¿Cuáles son las implicaciones de eliminar SECURE_HSTS_INCLUDE_SUBDOMAINS = Verdadero con Django?

Navega tus respuestas
2

En este momento, los enlaces de confirmación de correo electrónico de mi sitio django no se pueden hacer clic durante unos 60 segundos. Sin embargo, si los abro con el botón derecho, se abren en una nueva ventana de incógnito, funcionan.

Tengo la siguiente configuración, por lo que los 60 segundos tienen sentido. 

SECURE_HSTS_SECONDS = 60

Esto, al menos desde mi entendimiento, se debe a esta configuración en mi configuración de producción.py 

SECURE_HSTS_INCLUDE_SUBDOMAINS = env.bool(
    'DJANGO_SECURE_HSTS_INCLUDE_SUBDOMAINS', default=True)

Cuando elimino la configuración de subdominios de inclusión, puedo hacer clic en mis enlaces y todo está bien. Quiero que los usuarios puedan registrarse, pero tampoco quiero comprometer la seguridad.

El enlace de confirmación de mi correo electrónico también se envía como http, a diferencia de https. Estoy intentando que el enlace se genere como https, pero no he tenido éxito. ¿Qué tan grande es el riesgo de enviar las confirmaciones por correo electrónico como http plantean?

Actualmente estoy usando mailgun para manejar mis correos electrónicos y no son compatibles con HSTS. Así que estoy tratando de averiguar qué tan necesario es el HSTS, y si simplemente no debería preocuparme por ello, o buscar otro servicio / solución.

Aquí está otra publicación que hice en StackOverflow tratando de resolver todo esto si desea más detalles.

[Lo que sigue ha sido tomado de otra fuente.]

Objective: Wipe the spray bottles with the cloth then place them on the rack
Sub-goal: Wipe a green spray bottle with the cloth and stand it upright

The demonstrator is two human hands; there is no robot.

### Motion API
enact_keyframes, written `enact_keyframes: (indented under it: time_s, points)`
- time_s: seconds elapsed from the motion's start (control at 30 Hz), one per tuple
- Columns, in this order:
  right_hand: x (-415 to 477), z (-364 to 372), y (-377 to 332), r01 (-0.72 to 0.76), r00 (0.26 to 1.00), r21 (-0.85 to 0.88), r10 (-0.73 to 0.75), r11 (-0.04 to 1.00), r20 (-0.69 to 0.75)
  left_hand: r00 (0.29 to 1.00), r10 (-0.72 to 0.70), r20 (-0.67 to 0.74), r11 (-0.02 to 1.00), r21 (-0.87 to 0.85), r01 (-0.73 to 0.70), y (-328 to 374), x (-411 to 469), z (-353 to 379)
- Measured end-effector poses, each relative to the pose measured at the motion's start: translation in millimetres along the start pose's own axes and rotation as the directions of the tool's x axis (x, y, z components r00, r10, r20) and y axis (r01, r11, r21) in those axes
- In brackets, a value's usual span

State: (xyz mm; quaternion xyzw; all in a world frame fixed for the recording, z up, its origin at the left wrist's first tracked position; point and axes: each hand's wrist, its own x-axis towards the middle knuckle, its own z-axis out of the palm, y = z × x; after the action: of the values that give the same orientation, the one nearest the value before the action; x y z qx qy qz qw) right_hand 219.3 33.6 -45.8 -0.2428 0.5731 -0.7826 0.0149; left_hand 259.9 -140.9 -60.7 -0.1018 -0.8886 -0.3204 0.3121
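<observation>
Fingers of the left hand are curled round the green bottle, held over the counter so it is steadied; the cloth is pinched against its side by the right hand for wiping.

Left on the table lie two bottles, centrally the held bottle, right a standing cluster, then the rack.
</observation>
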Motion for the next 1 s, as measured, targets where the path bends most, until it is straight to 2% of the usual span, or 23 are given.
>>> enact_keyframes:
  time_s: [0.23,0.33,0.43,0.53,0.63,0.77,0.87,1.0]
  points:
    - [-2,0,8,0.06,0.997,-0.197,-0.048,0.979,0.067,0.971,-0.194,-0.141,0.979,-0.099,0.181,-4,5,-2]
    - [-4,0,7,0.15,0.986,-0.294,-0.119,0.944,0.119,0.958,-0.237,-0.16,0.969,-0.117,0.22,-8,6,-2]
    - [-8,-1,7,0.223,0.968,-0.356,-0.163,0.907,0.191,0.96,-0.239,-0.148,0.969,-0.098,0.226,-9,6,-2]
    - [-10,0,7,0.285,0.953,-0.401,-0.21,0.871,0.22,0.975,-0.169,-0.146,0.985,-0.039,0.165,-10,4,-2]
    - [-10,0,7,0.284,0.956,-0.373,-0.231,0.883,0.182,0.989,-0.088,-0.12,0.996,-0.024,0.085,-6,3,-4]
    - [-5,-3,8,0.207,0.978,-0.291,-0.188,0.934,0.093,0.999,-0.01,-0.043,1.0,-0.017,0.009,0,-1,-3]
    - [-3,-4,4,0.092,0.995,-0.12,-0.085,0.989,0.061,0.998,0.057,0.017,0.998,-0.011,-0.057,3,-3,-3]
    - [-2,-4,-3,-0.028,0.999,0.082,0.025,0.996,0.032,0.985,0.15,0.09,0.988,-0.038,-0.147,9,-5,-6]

Gracias de antemano. Estuve atrapado en esto por semanas.

    
pregunta Sam Piecz 02.04.2018 - 19:03
fuente

1 respuesta

1

HSTS obliga al navegador a usar HTTPS y lo protege de ser víctima de ataques de degradación de protocolo a HTTP.

Básicamente, obliga a todo a usar HTTPS y garantiza una comunicación segura entre el navegador y el servidor para evitar la pérdida de información confidencial a través de una conexión clara. La forma en que funciona es SI, si el navegador ha visitado el sitio web con anterioridad Y ha visto el HSTS para el sitio web anteriormente, siempre forzará una conexión segura. Si no tiene el encabezado HSTS anteriormente, entonces los usuarios de su sitio aún pueden ser vulnerables a un ataque SSL, ya que el atacante puede eliminar el encabezado HSTS.

Esta comunicación se utiliza entre el visitante de su sitio web y su servidor. Normalmente este encabezado no debería ser relevante para Mailgun a menos que haya incluido un subdominio que apunte a Mailgun. La razón por la que no se puede usar HSTS es que obligará a los subdominios a usar un certificado SSL válido. Sin embargo, el certificado SSL no será válido ya que apunta al dominio de mailgun y no al tuyo.

¿Es este un problema de seguridad? Es un riesgo menor, hay varias condiciones que deben ocurrir para que alguien pueda recuperar información confidencial a través de un subdominio. Siempre que ejecute su servidor web HTTPS solo en el dominio principal y su enlace de activación no llame directamente a su sitio web, debería estar bien.

La otra opción que tiene es enviar los enlaces de activación desde un dominio separado.

    
respondido por el Lucas Kauffman 02.04.2018 - 19:49
fuente

Lea otras preguntas en las etiquetas

Firmas digitales múltiples [cerrado] ¿Qué se puede hacer con Blind SSRF?